After locating the line that contains "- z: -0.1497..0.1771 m" in the data below, set down exactly that line and each one after it through the line that contains "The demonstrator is", and nothing more.

>>>

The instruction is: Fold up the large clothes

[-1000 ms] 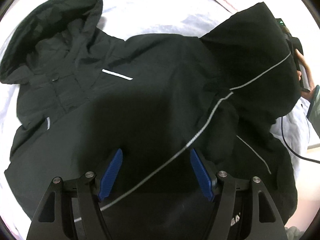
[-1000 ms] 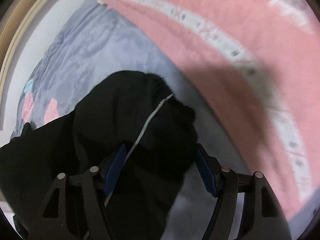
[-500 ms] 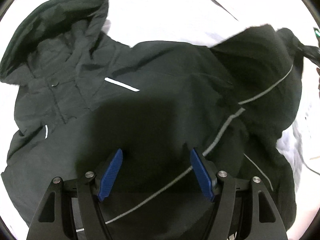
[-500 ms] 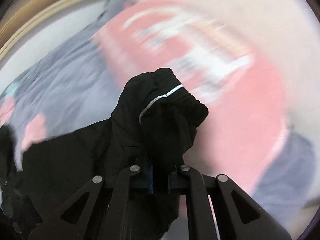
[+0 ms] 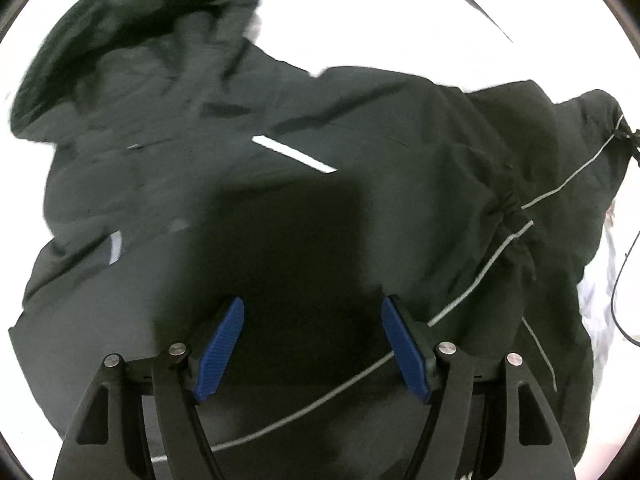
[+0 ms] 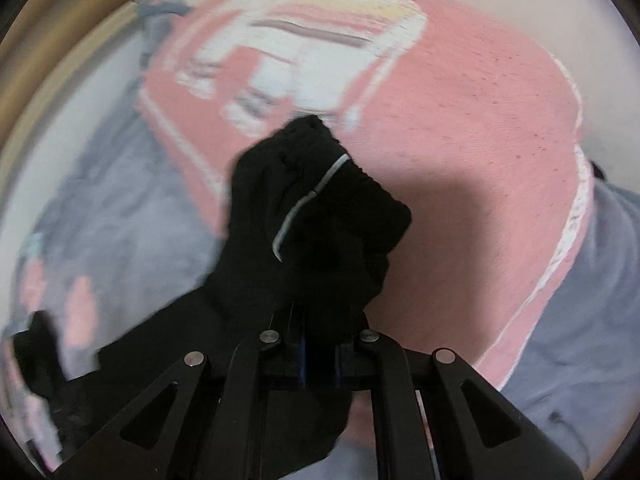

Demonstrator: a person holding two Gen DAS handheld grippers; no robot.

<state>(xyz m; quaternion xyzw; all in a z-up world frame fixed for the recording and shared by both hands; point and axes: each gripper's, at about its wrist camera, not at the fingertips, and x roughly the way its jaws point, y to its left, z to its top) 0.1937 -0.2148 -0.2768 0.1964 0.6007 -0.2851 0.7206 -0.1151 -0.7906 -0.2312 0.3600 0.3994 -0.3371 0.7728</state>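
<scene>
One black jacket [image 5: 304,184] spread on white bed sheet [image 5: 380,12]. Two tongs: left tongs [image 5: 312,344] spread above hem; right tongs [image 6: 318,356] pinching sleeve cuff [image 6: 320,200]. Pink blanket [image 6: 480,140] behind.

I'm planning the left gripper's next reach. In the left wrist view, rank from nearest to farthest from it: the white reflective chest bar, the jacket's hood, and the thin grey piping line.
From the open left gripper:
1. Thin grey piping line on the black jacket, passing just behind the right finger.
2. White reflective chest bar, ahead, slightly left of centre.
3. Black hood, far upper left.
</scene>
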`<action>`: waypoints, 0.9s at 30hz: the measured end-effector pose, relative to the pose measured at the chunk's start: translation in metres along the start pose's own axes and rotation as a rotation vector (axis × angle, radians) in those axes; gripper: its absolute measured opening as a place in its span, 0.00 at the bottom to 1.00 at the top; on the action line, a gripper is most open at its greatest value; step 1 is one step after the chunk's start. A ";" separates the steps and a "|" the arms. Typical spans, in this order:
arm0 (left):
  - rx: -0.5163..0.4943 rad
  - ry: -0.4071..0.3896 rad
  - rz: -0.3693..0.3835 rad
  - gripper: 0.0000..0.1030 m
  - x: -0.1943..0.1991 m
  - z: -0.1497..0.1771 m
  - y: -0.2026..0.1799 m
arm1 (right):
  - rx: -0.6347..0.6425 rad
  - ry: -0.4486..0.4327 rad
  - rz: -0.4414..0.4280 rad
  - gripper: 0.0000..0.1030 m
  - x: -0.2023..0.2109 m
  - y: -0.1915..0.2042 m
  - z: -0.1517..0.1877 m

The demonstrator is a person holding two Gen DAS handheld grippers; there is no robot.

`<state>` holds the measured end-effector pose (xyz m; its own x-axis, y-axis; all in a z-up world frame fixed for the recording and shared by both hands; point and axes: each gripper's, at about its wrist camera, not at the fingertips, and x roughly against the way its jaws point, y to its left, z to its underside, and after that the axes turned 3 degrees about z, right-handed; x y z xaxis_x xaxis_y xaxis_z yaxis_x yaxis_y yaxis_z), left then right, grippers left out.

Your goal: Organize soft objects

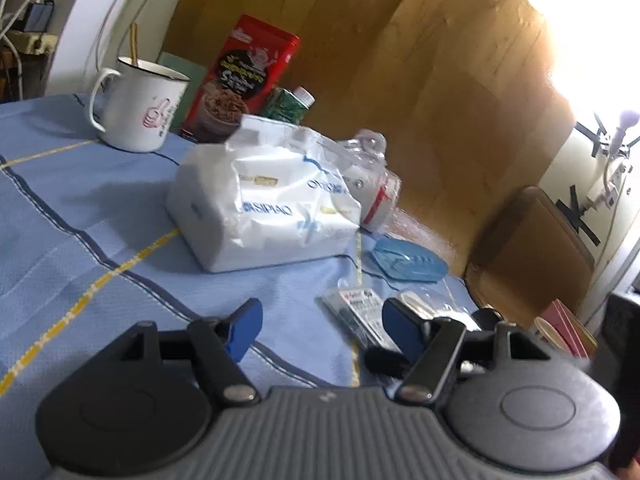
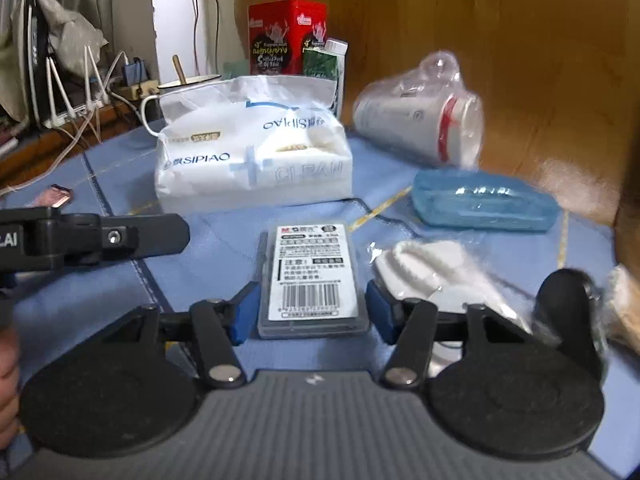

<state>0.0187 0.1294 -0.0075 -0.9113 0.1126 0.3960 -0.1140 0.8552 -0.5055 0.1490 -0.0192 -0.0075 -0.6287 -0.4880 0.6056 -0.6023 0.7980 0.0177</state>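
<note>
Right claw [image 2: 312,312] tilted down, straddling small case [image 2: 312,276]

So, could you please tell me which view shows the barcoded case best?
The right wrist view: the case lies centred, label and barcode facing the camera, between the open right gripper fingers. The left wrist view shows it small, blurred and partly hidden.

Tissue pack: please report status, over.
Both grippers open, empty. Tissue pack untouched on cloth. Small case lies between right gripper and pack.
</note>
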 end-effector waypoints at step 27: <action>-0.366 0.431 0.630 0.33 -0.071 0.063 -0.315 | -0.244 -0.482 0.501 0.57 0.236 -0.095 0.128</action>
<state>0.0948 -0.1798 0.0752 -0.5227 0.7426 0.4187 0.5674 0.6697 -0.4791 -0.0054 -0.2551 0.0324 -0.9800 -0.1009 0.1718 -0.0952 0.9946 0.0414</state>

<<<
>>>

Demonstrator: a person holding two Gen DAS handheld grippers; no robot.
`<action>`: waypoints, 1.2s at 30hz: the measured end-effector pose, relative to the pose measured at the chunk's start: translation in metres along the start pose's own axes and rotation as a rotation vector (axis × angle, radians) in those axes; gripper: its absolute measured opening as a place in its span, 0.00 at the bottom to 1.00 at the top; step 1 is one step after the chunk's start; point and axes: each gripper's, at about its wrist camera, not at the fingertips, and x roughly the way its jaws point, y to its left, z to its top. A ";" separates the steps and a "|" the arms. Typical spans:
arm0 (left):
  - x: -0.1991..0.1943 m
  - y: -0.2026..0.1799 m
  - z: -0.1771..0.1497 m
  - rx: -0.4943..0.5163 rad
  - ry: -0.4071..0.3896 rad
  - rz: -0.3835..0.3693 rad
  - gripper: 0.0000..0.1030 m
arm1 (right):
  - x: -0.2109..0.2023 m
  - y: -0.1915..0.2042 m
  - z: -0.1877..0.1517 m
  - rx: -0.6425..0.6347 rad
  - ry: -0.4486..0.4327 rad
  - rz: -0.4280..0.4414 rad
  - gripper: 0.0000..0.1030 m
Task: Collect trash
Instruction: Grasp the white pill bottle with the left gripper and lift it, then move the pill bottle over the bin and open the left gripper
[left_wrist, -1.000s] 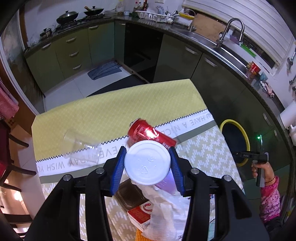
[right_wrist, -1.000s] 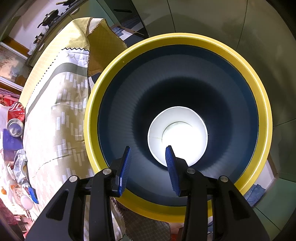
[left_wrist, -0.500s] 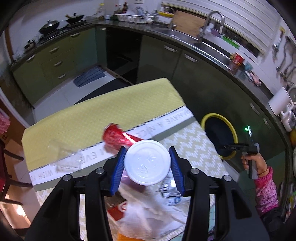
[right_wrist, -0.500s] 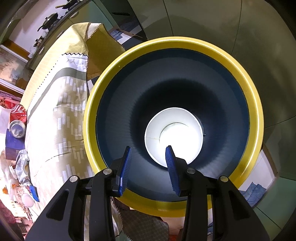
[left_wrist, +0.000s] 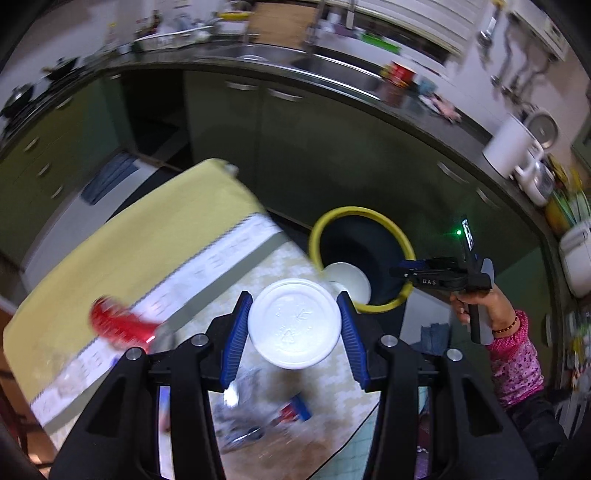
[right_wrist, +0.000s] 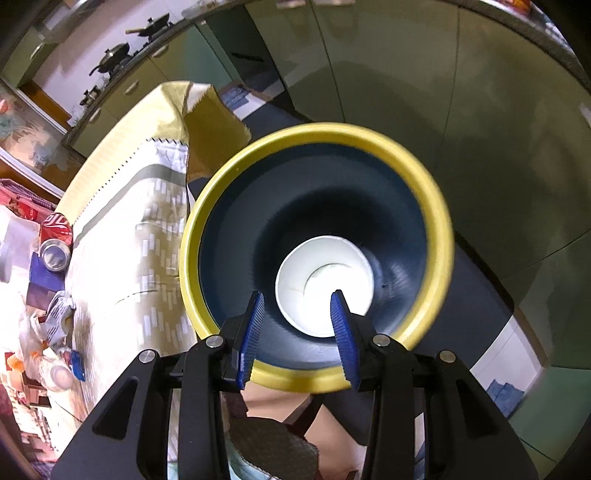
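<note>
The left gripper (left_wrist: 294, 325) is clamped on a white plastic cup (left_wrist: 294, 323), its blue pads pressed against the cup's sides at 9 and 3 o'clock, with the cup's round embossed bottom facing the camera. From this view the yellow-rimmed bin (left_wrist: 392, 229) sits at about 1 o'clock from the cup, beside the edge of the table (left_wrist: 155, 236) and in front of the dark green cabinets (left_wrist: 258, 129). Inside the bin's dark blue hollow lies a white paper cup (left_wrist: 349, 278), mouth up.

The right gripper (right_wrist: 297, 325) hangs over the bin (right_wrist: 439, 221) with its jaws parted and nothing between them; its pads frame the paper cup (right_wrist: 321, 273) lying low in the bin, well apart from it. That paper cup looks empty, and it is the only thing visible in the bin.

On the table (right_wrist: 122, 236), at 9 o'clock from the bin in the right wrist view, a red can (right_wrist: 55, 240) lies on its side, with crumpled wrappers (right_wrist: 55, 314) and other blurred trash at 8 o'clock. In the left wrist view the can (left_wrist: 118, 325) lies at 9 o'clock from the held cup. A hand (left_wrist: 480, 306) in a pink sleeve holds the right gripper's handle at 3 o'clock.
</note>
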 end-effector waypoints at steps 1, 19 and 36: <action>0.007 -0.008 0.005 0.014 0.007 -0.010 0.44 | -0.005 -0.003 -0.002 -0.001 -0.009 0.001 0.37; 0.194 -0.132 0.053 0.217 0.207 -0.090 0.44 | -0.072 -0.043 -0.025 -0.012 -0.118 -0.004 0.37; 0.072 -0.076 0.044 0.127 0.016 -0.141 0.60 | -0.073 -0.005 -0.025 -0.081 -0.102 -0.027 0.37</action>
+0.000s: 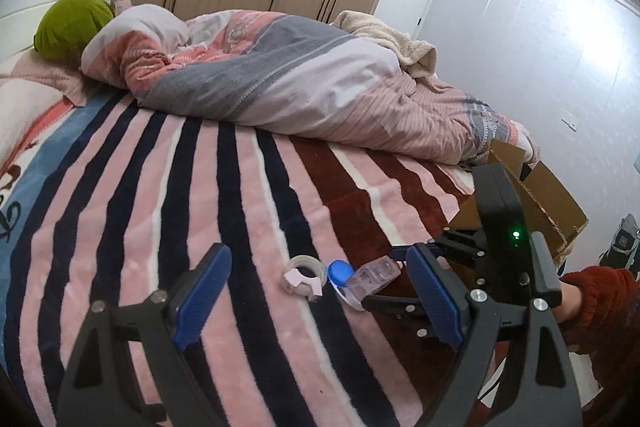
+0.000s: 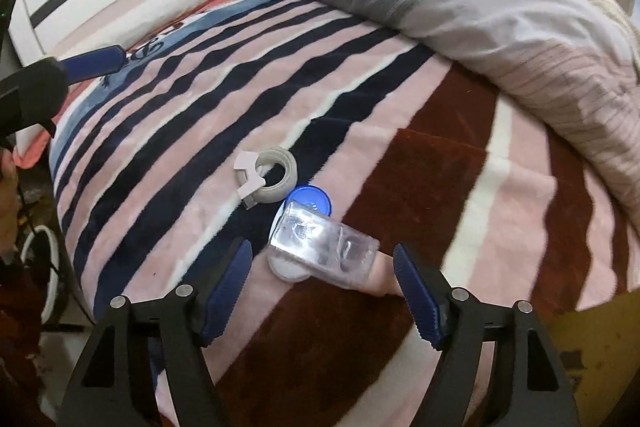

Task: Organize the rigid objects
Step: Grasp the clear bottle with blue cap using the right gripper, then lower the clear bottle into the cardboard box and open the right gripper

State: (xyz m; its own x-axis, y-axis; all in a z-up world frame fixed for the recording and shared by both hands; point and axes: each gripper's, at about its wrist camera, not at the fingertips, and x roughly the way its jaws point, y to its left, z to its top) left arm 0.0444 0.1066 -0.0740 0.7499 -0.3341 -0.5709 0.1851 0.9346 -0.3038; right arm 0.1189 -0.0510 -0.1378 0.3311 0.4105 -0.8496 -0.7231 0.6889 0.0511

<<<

SOLUTION TO THIS EXERCISE:
  - z: -0.1497..0.1771 m
  - y: -0.2026..0.1799 m
arm1 (right):
  - rx: -0.6347..0.6425 rad
  - ry: -0.4486..0.4327 rad
  - rz: -0.4414..0.4280 rad
  - gripper: 0.0000..0.1030 m
  - x: -0.2023..0.2109 m
  - y: -0.1915..0.2042 m
  - z: -0.1517..0.1877 m

The demonstrator is a person holding two Gen DAS handheld grippers; there is no robot.

Nothing further is needed to complete the exercise.